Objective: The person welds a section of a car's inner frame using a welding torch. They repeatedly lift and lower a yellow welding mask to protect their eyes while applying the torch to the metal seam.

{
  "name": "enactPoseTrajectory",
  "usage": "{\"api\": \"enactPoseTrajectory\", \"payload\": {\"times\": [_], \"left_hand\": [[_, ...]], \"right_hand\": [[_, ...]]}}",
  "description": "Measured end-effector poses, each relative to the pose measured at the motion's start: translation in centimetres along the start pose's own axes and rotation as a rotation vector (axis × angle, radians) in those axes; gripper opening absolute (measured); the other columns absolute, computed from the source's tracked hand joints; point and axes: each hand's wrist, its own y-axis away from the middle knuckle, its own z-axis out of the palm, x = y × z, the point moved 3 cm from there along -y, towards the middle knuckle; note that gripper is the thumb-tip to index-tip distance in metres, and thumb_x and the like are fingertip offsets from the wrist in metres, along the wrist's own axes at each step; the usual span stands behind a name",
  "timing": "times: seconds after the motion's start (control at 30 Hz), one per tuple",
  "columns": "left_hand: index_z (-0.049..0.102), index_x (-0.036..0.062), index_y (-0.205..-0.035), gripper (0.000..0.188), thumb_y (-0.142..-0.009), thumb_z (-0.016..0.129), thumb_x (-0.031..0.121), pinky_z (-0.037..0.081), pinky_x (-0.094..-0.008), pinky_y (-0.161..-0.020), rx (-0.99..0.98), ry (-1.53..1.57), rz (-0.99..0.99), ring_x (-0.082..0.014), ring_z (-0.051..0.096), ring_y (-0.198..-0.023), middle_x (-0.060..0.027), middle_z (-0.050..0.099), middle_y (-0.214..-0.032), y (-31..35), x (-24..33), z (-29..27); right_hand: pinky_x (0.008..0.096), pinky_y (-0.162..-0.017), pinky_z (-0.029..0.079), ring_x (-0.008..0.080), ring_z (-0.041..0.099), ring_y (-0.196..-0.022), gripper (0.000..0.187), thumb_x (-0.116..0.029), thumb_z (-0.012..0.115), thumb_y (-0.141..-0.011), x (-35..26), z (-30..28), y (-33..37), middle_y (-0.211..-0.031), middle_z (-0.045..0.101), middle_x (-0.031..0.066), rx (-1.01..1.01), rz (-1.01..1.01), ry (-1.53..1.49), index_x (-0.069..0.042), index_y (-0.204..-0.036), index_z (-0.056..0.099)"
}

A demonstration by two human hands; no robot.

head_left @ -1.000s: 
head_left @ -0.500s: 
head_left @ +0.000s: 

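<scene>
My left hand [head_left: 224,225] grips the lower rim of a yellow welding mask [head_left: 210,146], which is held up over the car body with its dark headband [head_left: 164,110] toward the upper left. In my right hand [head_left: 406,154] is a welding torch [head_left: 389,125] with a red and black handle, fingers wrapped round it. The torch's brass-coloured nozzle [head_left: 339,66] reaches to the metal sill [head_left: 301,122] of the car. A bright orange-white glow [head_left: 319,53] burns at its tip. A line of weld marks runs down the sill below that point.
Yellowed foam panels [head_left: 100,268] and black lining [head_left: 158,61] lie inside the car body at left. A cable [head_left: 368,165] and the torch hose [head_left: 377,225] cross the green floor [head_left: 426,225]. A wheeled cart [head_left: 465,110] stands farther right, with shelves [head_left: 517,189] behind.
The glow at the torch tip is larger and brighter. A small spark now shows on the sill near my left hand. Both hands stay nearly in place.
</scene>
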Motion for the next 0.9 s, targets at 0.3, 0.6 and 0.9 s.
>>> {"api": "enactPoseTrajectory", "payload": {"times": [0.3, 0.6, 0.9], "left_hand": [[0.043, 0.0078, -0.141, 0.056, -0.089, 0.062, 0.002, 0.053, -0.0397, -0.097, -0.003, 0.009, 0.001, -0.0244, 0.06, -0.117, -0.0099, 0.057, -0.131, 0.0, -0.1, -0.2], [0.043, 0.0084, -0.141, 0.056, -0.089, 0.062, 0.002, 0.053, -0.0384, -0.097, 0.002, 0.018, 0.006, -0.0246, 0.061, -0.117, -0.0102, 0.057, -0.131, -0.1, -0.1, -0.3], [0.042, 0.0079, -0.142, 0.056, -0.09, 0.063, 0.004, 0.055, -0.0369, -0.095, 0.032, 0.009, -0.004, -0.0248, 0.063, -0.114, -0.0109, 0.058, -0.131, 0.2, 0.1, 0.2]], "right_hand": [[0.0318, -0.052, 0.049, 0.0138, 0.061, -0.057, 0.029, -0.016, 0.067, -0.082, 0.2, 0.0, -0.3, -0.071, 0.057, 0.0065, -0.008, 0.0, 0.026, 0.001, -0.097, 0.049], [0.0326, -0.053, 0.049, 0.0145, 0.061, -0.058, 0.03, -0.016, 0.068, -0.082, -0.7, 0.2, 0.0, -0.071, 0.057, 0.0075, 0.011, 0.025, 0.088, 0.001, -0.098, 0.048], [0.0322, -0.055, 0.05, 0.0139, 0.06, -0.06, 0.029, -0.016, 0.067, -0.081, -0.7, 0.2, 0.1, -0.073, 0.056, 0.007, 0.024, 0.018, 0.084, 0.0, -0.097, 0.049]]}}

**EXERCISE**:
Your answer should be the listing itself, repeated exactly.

**WORKED SOLUTION**:
Objective: The person welds a section of a car's inner frame using a welding torch. They repeatedly lift and lower a yellow welding mask to protect their eyes while applying the torch to the metal seam.

{
  "name": "enactPoseTrajectory",
  "usage": "{\"api\": \"enactPoseTrajectory\", \"payload\": {\"times\": [_], \"left_hand\": [[_, ...]], \"right_hand\": [[_, ...]]}}",
  "description": "Measured end-effector poses, each relative to the pose measured at the motion's start: translation in centimetres along the start pose's own axes and rotation as a rotation vector (axis × angle, radians) in those axes; gripper opening absolute (measured); the other columns absolute, computed from the source's tracked hand joints; point and axes: each hand's wrist, its own y-axis away from the middle knuckle, its own z-axis out of the palm, x = y × z, the point moved 3 cm from there along -y, towards the middle knuckle; note that gripper is the thumb-tip to index-tip distance in metres, and thumb_x and the like are fingertip offsets from the wrist in metres, along the wrist's own axes at each step; the usual span stands behind a name",
  "timing": "times: seconds after the motion's start (control at 30 Hz), one per tuple",
  "columns": "left_hand: index_z (-0.049..0.102), index_x (-0.036..0.062), index_y (-0.205..-0.035), gripper (0.000..0.188), thumb_y (-0.142..-0.009), thumb_z (-0.016..0.129), thumb_x (-0.031..0.121), pinky_z (-0.037..0.081), pinky_x (-0.094..-0.008), pinky_y (-0.161..-0.020), rx (-0.99..0.98), ry (-1.53..1.57), rz (-0.99..0.99), ring_x (-0.082..0.014), ring_z (-0.051..0.096), ring_y (-0.198..-0.023), middle_x (-0.060..0.027), middle_z (-0.050..0.099), middle_y (-0.214..-0.032), y (-31..35), x (-24..33), z (-29..27); right_hand: pinky_x (0.008..0.096), pinky_y (-0.162..-0.017), pinky_z (-0.029..0.079), ring_x (-0.008..0.080), ring_z (-0.041..0.099), ring_y (-0.196..-0.022), gripper (0.000..0.187), thumb_x (-0.116..0.029), thumb_z (-0.012..0.115), thumb_y (-0.141..-0.011), x (-35..26), z (-30..28), y (-33..37), middle_y (-0.211..-0.031), middle_z (-0.045..0.101), middle_x (-0.031..0.066), rx (-1.01..1.01), rz (-1.01..1.01), ry (-1.53..1.49), index_x (-0.069..0.042), index_y (-0.204..-0.036), index_z (-0.056..0.099)"
}

A demonstration by two human hands; no robot.

head_left @ -1.000s: 
head_left @ -0.500s: 
head_left @ +0.000s: 

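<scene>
My left hand [head_left: 224,225] grips the lower rim of a yellow welding mask [head_left: 210,146], which is held up over the car body with its dark headband [head_left: 164,110] toward the upper left. In my right hand [head_left: 406,154] is a welding torch [head_left: 389,125] with a red and black handle, fingers wrapped round it. The torch's brass-coloured nozzle [head_left: 339,66] reaches to the metal sill [head_left: 301,122] of the car. A bright orange-white glow [head_left: 319,53] burns at its tip. A line of weld marks runs down the sill below that point.
Yellowed foam panels [head_left: 100,268] and black lining [head_left: 158,61] lie inside the car body at left. A cable [head_left: 368,165] and the torch hose [head_left: 377,225] cross the green floor [head_left: 426,225]. A wheeled cart [head_left: 465,110] stands farther right, with shelves [head_left: 517,189] behind.
The glow at the torch tip is larger and brighter. A small spark now shows on the sill near my left hand. Both hands stay nearly in place.
</scene>
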Motion for the next 0.9 s, targets at 0.3, 0.6 and 0.9 s.
>>> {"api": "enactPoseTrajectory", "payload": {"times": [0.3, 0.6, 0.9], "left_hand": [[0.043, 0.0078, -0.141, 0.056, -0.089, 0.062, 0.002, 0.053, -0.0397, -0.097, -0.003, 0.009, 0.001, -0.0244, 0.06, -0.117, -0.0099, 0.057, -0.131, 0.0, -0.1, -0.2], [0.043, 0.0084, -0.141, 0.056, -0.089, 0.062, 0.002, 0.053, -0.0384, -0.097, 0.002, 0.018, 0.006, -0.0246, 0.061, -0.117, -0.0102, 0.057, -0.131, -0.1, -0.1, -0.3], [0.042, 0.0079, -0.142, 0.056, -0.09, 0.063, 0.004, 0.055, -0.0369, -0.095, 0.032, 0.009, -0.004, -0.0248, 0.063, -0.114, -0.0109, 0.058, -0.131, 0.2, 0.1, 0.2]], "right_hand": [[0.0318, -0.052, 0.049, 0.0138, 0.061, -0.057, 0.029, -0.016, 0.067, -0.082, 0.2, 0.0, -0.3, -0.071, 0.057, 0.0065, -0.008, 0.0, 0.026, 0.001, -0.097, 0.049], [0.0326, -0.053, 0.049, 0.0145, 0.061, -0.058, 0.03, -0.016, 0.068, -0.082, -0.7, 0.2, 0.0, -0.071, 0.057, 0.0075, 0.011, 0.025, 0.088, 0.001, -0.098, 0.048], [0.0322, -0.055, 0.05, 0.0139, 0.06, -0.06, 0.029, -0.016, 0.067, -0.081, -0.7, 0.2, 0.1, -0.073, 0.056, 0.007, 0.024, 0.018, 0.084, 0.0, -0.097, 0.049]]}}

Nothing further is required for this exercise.